We recommend the following:
Orbital Sander FAQ
Like always during our testing, we had some questions come up and some that we anticipated people asking. If we haven’t answered your question here then leave us a line in the comments and we’ll get back to you as soon as possible.
Q: If I only get one power sander is a random orbital the best choice?
A: Absolutely. They’re not as good for cutting as a belt sander nor as good for finishing as a detail sander, but if you’re only going to have one around then you’ll find an RO sander is your best bet due to the sheer versatility of them.
Q: How important is variable speed?
A: For the most part, RO sanders that are single speed run in the 10,000-12,000 RPM range. That’s great for wood but much too fast for plastic. It will work on harder metals, but a slower sander would give a much better finish without too much more effort.
Q: What’s a hook-and-loop sanding pad backing?
A: Velcro. It’s just Velcro, but Velcro is a trademarked product. They’re called hook-and-loop because that’s… well, exactly what they are. One side of the velcro is covered in hooks, the other in loops. The plastic makes them easy to pull apart without needing to do anything special.
Q: Is there really a difference between random orbital sanders and standard orbitals?
A: Yup. Orbitals move in a predictable fashion, moving only in a circle. Random orbitals have an extra plane of motion controlled by the motor which causes the “random” pattern that tends to not leave the distinctive swirls caused by other sanders.
Q: Will a random orbital sander work for shaping?

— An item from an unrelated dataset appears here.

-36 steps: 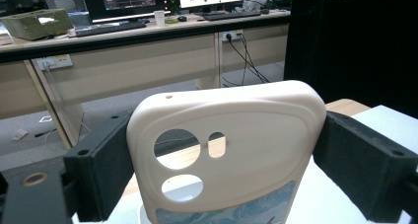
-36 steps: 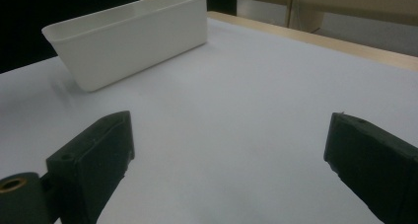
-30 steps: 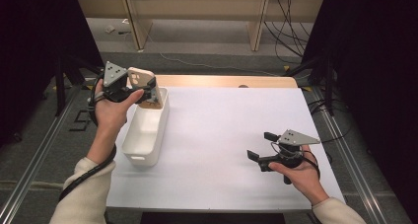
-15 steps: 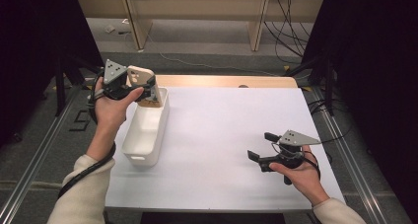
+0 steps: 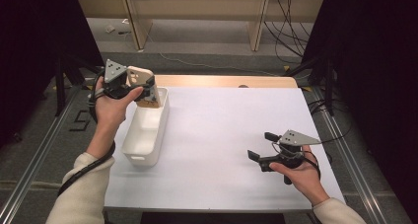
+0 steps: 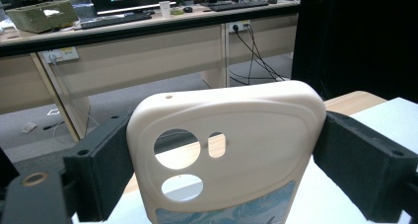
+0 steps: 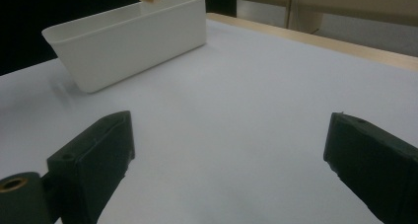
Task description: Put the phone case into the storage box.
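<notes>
The phone case (image 6: 222,155) is cream, with camera cutouts and a blue-green print low on its back. It stands roughly upright, clamped by its two side edges in the left claw (image 5: 143,88), whose black jaws press on either side of it in the left gripper view. In the high view the case hangs over the far end of the bin (image 5: 148,130), its lower edge about level with the rim; whether it touches the bin cannot be told. The bin is white, long and narrow, and lies along the left edge of the worktop (image 5: 231,120) with its far end near the far left corner. The left hand (image 5: 111,108) holds its claw above that corner. Well apart from all this, near the right edge and towards the near right corner, the right hand (image 5: 300,174) holds the right claw (image 5: 263,146) low over the bare white surface, jaws wide apart with nothing between them, pointing towards the bin.
</notes>
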### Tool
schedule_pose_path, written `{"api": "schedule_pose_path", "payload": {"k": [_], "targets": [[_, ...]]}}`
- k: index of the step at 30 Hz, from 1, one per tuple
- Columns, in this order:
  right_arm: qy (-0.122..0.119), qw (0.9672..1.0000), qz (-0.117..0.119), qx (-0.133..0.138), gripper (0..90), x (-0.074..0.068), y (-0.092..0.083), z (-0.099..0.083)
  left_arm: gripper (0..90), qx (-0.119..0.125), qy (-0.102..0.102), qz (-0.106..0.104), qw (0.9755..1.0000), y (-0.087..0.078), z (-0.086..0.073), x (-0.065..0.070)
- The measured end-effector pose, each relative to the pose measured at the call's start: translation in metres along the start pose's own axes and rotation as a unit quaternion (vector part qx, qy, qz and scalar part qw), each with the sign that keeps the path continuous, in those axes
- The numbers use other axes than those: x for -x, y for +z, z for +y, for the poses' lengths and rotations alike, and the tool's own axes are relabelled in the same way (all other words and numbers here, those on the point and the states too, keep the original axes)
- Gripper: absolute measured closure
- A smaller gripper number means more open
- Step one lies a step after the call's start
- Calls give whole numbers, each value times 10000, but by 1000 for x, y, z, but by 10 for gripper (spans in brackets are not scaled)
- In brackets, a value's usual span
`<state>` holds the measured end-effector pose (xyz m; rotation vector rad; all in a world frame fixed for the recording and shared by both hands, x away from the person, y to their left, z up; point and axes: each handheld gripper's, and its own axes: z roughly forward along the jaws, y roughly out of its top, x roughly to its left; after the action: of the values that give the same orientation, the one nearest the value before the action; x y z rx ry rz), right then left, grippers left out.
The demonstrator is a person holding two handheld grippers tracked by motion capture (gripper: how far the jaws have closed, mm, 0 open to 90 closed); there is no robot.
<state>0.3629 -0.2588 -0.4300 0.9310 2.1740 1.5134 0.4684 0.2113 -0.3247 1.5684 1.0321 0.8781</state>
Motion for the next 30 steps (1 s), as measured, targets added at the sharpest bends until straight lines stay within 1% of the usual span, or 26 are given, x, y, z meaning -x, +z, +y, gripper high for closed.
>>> {"api": "schedule_pose_path", "payload": {"k": [6, 9, 11, 13, 22, 30], "targets": [[4, 10000, -3, 1, 61, 0, 0, 0, 112, -13, 8, -4, 10000, 2, -1, 0], [16, 10000, -4, -4, 62, 0, 0, 0, 113, -48, 15, 27, 10000, 3, -1, -1], [4, 10000, -2, -1, 63, 0, 0, 0, 113, -51, -7, 21, 10000, 4, -1, -1], [-1, 10000, 5, 18, 65, 0, 0, 0, 112, -72, 18, 16, 10000, 5, -2, -2], [6, 10000, -1, 11, 66, 0, 0, 0, 113, -84, -63, 52, 9999, 8, -5, -6], [26, 10000, 3, 5, 66, 0, 0, 0, 113, -107, -45, 46, 9999, 11, -5, -6]]}}
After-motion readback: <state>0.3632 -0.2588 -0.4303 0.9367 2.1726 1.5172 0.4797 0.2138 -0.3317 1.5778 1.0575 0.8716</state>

A: We’d bet that any RO sander with a 3A or bigger motor will allow you to shape wood. It’s not going to work as quickly as a belt sander, however, and if that’s your primary purpose you’d be better served with a dedicated tool for the purpose.

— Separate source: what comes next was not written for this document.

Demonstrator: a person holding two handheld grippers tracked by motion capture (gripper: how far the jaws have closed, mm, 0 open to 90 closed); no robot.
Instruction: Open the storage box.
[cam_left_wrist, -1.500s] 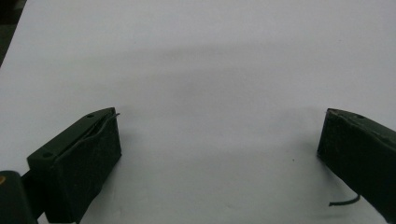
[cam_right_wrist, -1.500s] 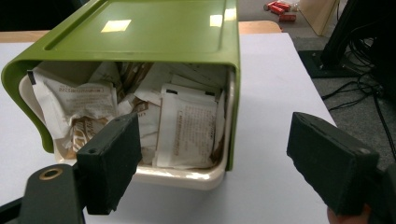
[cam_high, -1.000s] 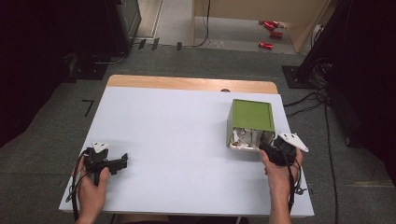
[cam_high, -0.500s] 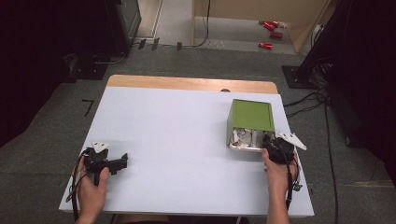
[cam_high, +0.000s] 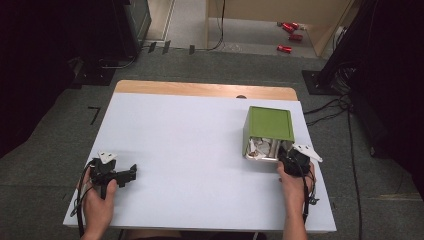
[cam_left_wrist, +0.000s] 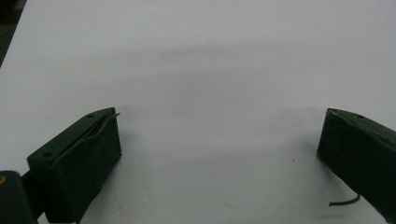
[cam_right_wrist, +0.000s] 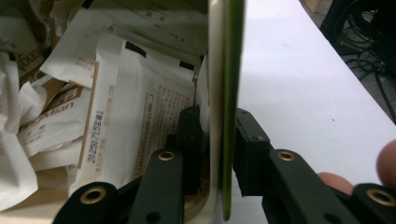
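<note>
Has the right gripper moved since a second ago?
Yes. The right gripper has edged toward the green box, jaws closing over its side wall.

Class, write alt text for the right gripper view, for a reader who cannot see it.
The right gripper clamps its two black jaws on the side wall of a green box, one jaw inside, one outside. White paper sachets fill the box, which rests on a white table.

hand-held gripper (cam_right_wrist: 215, 140): jaws just closed in, clamped across green box wall (cam_right_wrist: 232, 70), one jaw inside, one outside
sachets (cam_right_wrist: 126, 116): white packets piled inside box, left of wall, touching inner jaw
surface (cam_right_wrist: 299, 79): white, right of wall
fingertips (cam_right_wrist: 387, 163): lower right
</note>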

Q: How can a random orbital sander work wood when you’re supposed to go with the grain?
A: The reason that you work along the grain with hand sanders is pretty simple: it allows you to disguise scratches. Other than that the material will smooth out readily and the random pattern used by an RO sander won’t leave as many scratches or grooves as you’ll find with many other sanders.
Q: Can I use an RO sander for drywall?
A: You can but we don’t recommend it. A dedicated drywall sander is the way to go, but lacking one you may wish to use a detail sander instead, the lower power and precise shaping of the sanding head will allow you to get the mud down without risking serious damage to the finish.
Q: What grit should I sand coatings at?
A: In our experience varnishes and polyurethane coatings do well being treated with 220 grit in between coats and using a 1200 grit disc on the final coat. Your results may vary and if you’re questioning it then you should ask the manufacturer of the product you’re using.
Smoothing Things Out
If you’re tired of hand sanding then it’s time to make sure that you have the best random orbital sander around. These versatile tools make short work of a previously strenuous task and can be used for almost any sanding task to great effect.
You don’t deserve the cramped, dust-covered hands that come with sand blocks and running sheets of paper. Nor do you deserve to waste hours just to get something smooth in the end.
If that sounds familiar… well, maybe it’s time to just pick up an RO sander and quit having to worry about it!